A través del programa frutícola se pretenden aprovechar las localidades que tienen cordones de agua para desarrollar con provisionalidad esta actividad, que tiene como objetivo producir en altos niveles que garanticen la calidad en beneficio del productor. “En principio, vamos a trabajar fuertemente en toda la zona del Gran Resistencia, Castelli, Miraflores y Tres Isletas, pero esperamos cubrir todo el interior provincial”, destacó Orban.
PRODUCCIONES QUE LLENAN DE ORGULLO
Como toda actividad productiva, la frutícola debe ser rentable. Es por eso que se busca garantizar un ingreso suficiente para el productor. En este sentido, desde el Gobierno provincial se trabaja en detectar productores que estén interesados en desarrollar esta actividad, brindándoles el apoyo necesario para que puedan autoabastecerse.
“Tenemos mucho para hacer porque, a partir de la producción de frutas frescas, podemos llevar adelante, mediante un proceso de industrialización, distintas variedades de mermeladas y dulces. Estamos convencidos de que las producciones locales nos llenan de orgullo”, aseguró Orban.
Así, detalló que en el Chaco existen algunas producciones que “andan muy bien, como por ejemplo los cultivos de frutillas bajo cubierta y otras que son frutas no tradicionales como el mamón, la palta y la nuez pecante, que promete un gran futuro porque tiene un valor maderable de altísima calidad que serviría para otros productos”.
Asimismo, se está trabajando en escala con cítricos, especialmente en la producción de pomelos. “Tenemos un microclima especial para citrus, dentro de todo tenemos una cuenca para hacer pomelo. Estamos pensando que si la hacemos crecer y llegamos a las 1000 hectáreas de citrus, podemos pensar en una sala extractora de jugo”, precisó Orban.
FRUTILLAS TODO EL AÑO
Dado que se trata de una fruta con buena proyección de demanda en la provincia, se puede producir frutilla de muy buena calidad durante todo el año. Pero muchas veces, esta deliciosa fruta es inalcanzable para el bolsillo. Para ello, el ministro manifestó: “Se pretende lograr que la gente tenga acceso, queremos tener una escala de producción que permita que todos los chaqueños podamos acceder”, agregó.
UN MERCADO CENTRAL EN EL CHACO
En lo que respecta a la posibilidad de crear a corto plazo un mercado central, el ministro Orban aseguró que el Gobierno provincial apunta a instalar un mercado concentrador de productos en Resistencia.

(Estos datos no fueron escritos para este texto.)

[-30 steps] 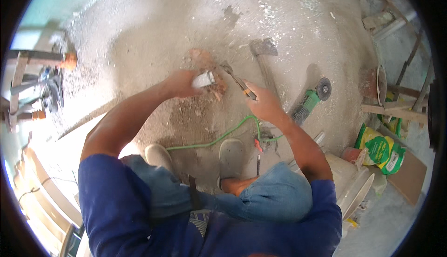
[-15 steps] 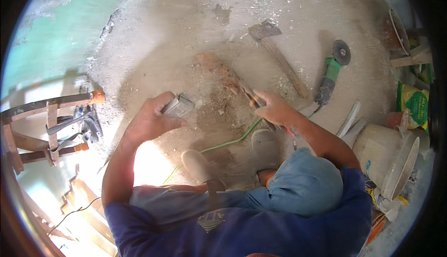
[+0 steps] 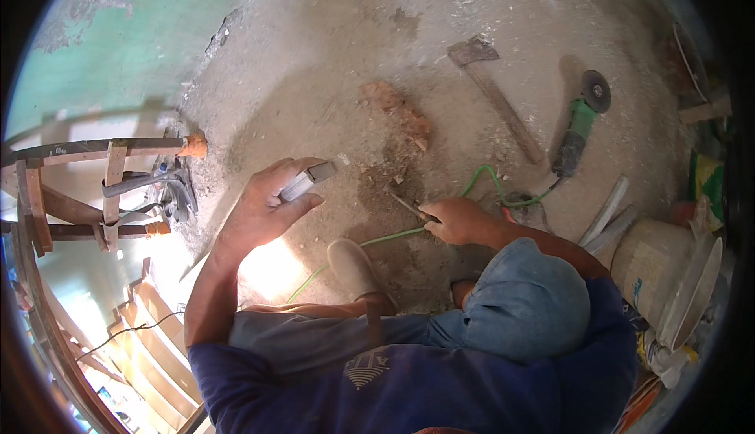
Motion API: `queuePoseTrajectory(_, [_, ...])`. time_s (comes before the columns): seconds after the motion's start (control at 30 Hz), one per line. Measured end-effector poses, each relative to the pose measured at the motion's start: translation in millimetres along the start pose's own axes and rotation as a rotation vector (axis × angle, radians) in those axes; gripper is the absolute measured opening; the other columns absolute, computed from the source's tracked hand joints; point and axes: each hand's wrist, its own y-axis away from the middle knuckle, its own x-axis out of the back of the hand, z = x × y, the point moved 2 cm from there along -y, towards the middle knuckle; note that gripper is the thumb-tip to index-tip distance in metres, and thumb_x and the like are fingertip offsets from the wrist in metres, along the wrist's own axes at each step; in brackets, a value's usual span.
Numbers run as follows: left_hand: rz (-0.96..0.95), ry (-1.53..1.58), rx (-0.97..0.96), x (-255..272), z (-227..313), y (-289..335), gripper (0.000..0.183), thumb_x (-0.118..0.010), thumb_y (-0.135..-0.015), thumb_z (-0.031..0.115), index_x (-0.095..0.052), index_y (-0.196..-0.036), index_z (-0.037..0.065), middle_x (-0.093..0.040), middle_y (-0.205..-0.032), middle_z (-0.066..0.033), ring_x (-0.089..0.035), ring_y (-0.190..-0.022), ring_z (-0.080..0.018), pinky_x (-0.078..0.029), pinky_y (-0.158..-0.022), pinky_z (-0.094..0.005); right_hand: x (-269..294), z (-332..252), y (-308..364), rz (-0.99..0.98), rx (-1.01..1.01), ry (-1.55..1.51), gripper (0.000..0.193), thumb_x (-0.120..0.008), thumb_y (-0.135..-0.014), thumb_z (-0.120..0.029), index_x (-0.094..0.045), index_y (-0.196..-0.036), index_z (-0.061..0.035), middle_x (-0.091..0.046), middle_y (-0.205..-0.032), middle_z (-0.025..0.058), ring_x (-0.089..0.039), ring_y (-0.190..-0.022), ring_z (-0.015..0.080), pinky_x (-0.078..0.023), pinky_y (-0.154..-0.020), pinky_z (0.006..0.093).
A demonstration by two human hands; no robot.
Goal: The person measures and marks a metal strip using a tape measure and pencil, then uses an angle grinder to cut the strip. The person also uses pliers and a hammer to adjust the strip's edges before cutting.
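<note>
My left hand (image 3: 271, 202) is closed on a small grey metal box (image 3: 300, 182), gripped between thumb and fingers above the floor. One dark end of the box faces up and to the right. In my right hand (image 3: 460, 220) is a slim metal hand tool (image 3: 409, 203), its narrow tip pointing up and left over the dusty floor. Its handle is mostly hidden in my fist, so I cannot tell its exact kind. Beyond the tip lies a reddish-brown broken chunk (image 3: 399, 112) amid loose crumbs. Near my right hand, a green cord (image 3: 393, 236) crosses the floor.
An axe-like tool with a wooden handle (image 3: 505, 112) and a green angle grinder (image 3: 580, 119) lie ahead to the right. At far right stands a whitish bucket (image 3: 653, 269). A wooden frame (image 3: 114, 178) stands left, by the green wall (image 3: 102, 57). My shoe (image 3: 351, 265) is close by.
My right hand and its tool have drawn back from the reddish chunk toward my knee. The left hand has turned the box. The whole view has shifted a little.
</note>
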Motion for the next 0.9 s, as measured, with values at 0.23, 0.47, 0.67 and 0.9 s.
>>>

Es el lugar de mayor consumo y la idea es traer hasta acá toda la producción posible. “El objetivo es garantizar a los chaqueños un buen precio en los productos que se producen en la provincia”, dijo el funcionario.
En cuanto a la ubicación del mercado, explicó que “tiene que ser un lugar donde podamos maniobrar para que toda la gente pueda acceder a los beneficios”. “Ya se trabaja sobre la idea de que en cada barrio se puedan comercializar”, reveló.
El jefe de la cartera productiva resaltó que la provincia cuenta con tecnología disponible para hacer frutas y hortalizas bajo cubiertas. “Tenemos que explotar estas tecnologías, sacarle el mayor provecho posible y tenemos que tratar de capacitar a la mayor cantidad de gente posible. Nos interesa que esta tecnología vaya llegando a los hijos de los productores que empiezan en la actividad, porque ellos son el futuro”, finalizó el ministro Enrique Orban.